With currencies eroding around the edges in a number of countries such as Russia, China, Vietnam, Malaysia, and Kazakhstan, the Turkmen Manat will definitely come under pressure.
The hydrocarbon sector in Turkmenistan contributes about 90% of GDP. Assuming that oil remains below $ 40 – and gas prices are tied to oil prices – the revenues in 2016, at best, may not differ greatly from this year.
Meanwhile, we are nearing the last quarter of 2015 when the state budget for 2016 must be calculated on realistic oil prices, allocations must be made for TAPI which will enter implementation phase soon, funding must continue for TAT rail and ongoing internal transport and oil and gas infrastructure development, settlement for projects that will be completed next year and a host of other significant heads.
When viewed as a single structure, this is an enormous challenge.
However, when broken down into its component parts, there are several ways to deal with it without getting hurt.
Letting the Manat free float is not an option. The Forex market in Turkmenistan is comparatively small and as such prone to manipulation. Moreover, there is no wide base of non-hydrocarbon export products to benefit from a free floating Manat.

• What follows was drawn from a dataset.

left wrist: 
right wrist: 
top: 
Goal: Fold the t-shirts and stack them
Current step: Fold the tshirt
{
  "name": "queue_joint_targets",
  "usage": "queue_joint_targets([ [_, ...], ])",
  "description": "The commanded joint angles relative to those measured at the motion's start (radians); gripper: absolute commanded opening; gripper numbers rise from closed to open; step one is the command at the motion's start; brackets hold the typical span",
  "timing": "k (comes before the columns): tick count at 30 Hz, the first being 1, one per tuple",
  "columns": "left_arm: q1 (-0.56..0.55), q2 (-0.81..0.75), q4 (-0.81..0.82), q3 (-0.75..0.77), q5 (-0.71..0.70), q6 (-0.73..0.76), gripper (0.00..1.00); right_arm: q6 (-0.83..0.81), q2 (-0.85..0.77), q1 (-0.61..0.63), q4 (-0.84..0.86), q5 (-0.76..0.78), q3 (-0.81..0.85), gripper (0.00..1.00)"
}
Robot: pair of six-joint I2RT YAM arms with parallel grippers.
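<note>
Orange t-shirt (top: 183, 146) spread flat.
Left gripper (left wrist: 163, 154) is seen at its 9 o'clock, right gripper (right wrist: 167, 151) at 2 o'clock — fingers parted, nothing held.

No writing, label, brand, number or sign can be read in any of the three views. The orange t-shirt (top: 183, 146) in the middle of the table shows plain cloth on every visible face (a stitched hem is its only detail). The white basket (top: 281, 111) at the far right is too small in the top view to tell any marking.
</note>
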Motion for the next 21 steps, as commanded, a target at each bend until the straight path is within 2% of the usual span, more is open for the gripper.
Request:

Increasing the currency band i.e. lower floor and higher ceiling in daily trading of Manat would be risky. It will keep sending jitters without giving any significant benefits.
The best course would be to introduce a carefully calculated devaluation of Manat, possibly in two phases. For this, there is first the need to wait and see for at least another few weeks.
During this period it would be helpful to plot and analyze the performance of Ruble, Yuan, Tenge and some other currencies that matter to Turkmenistan.
Simultaneously, an eye must be kept on the Fed rates. The US Fed is likely to hike interest rates, which will make the treasury bonds somewhat more attractive and strengthen dollar. The announcement was expected to come in September but it has reportedly been delayed because of volatility in the world currency markets. The timing and extent of the hike, when it takes place, will be important. Too soon and it could hasten the domino effect; too late and it could accelerate the currency swap trend, bypassing the dollar.
The Manat should be devalued only when it becomes clear that it is not tenable anymore at its current exchange rate. The softening of Manat, if the government decides to take this step, would actually be beneficial at several levels. For one, it will allow for generation of more Manats for every dollar in foreign exchange earnings. Moreover, it will automatically discourage the import of certain items for which substitutes are available locally.
Simultaneously, loans must be negotiated quickly for the major projects such as the national hydrocarbon and transport infrastructure development, the TAPI and TAT rail and other expected commitments.
Also, efficiency and accountability must be injected quickly into the power generation and export sector. Turkmenistan has already started this process, and if done right, it will help bring additional foreign exchange revenues as early as the second half of 2016.
The idea of negotiating temporary barter deals to ease the pressure on currency should also be considered.
For the foreign partners of Turkmenistan, it is important to recognize that any liquidity crunch caused by low oil prices and pressure on Manat is a temporary state of things. The national and mineral wealth and the partnership potential of Turkmenistan remain intact.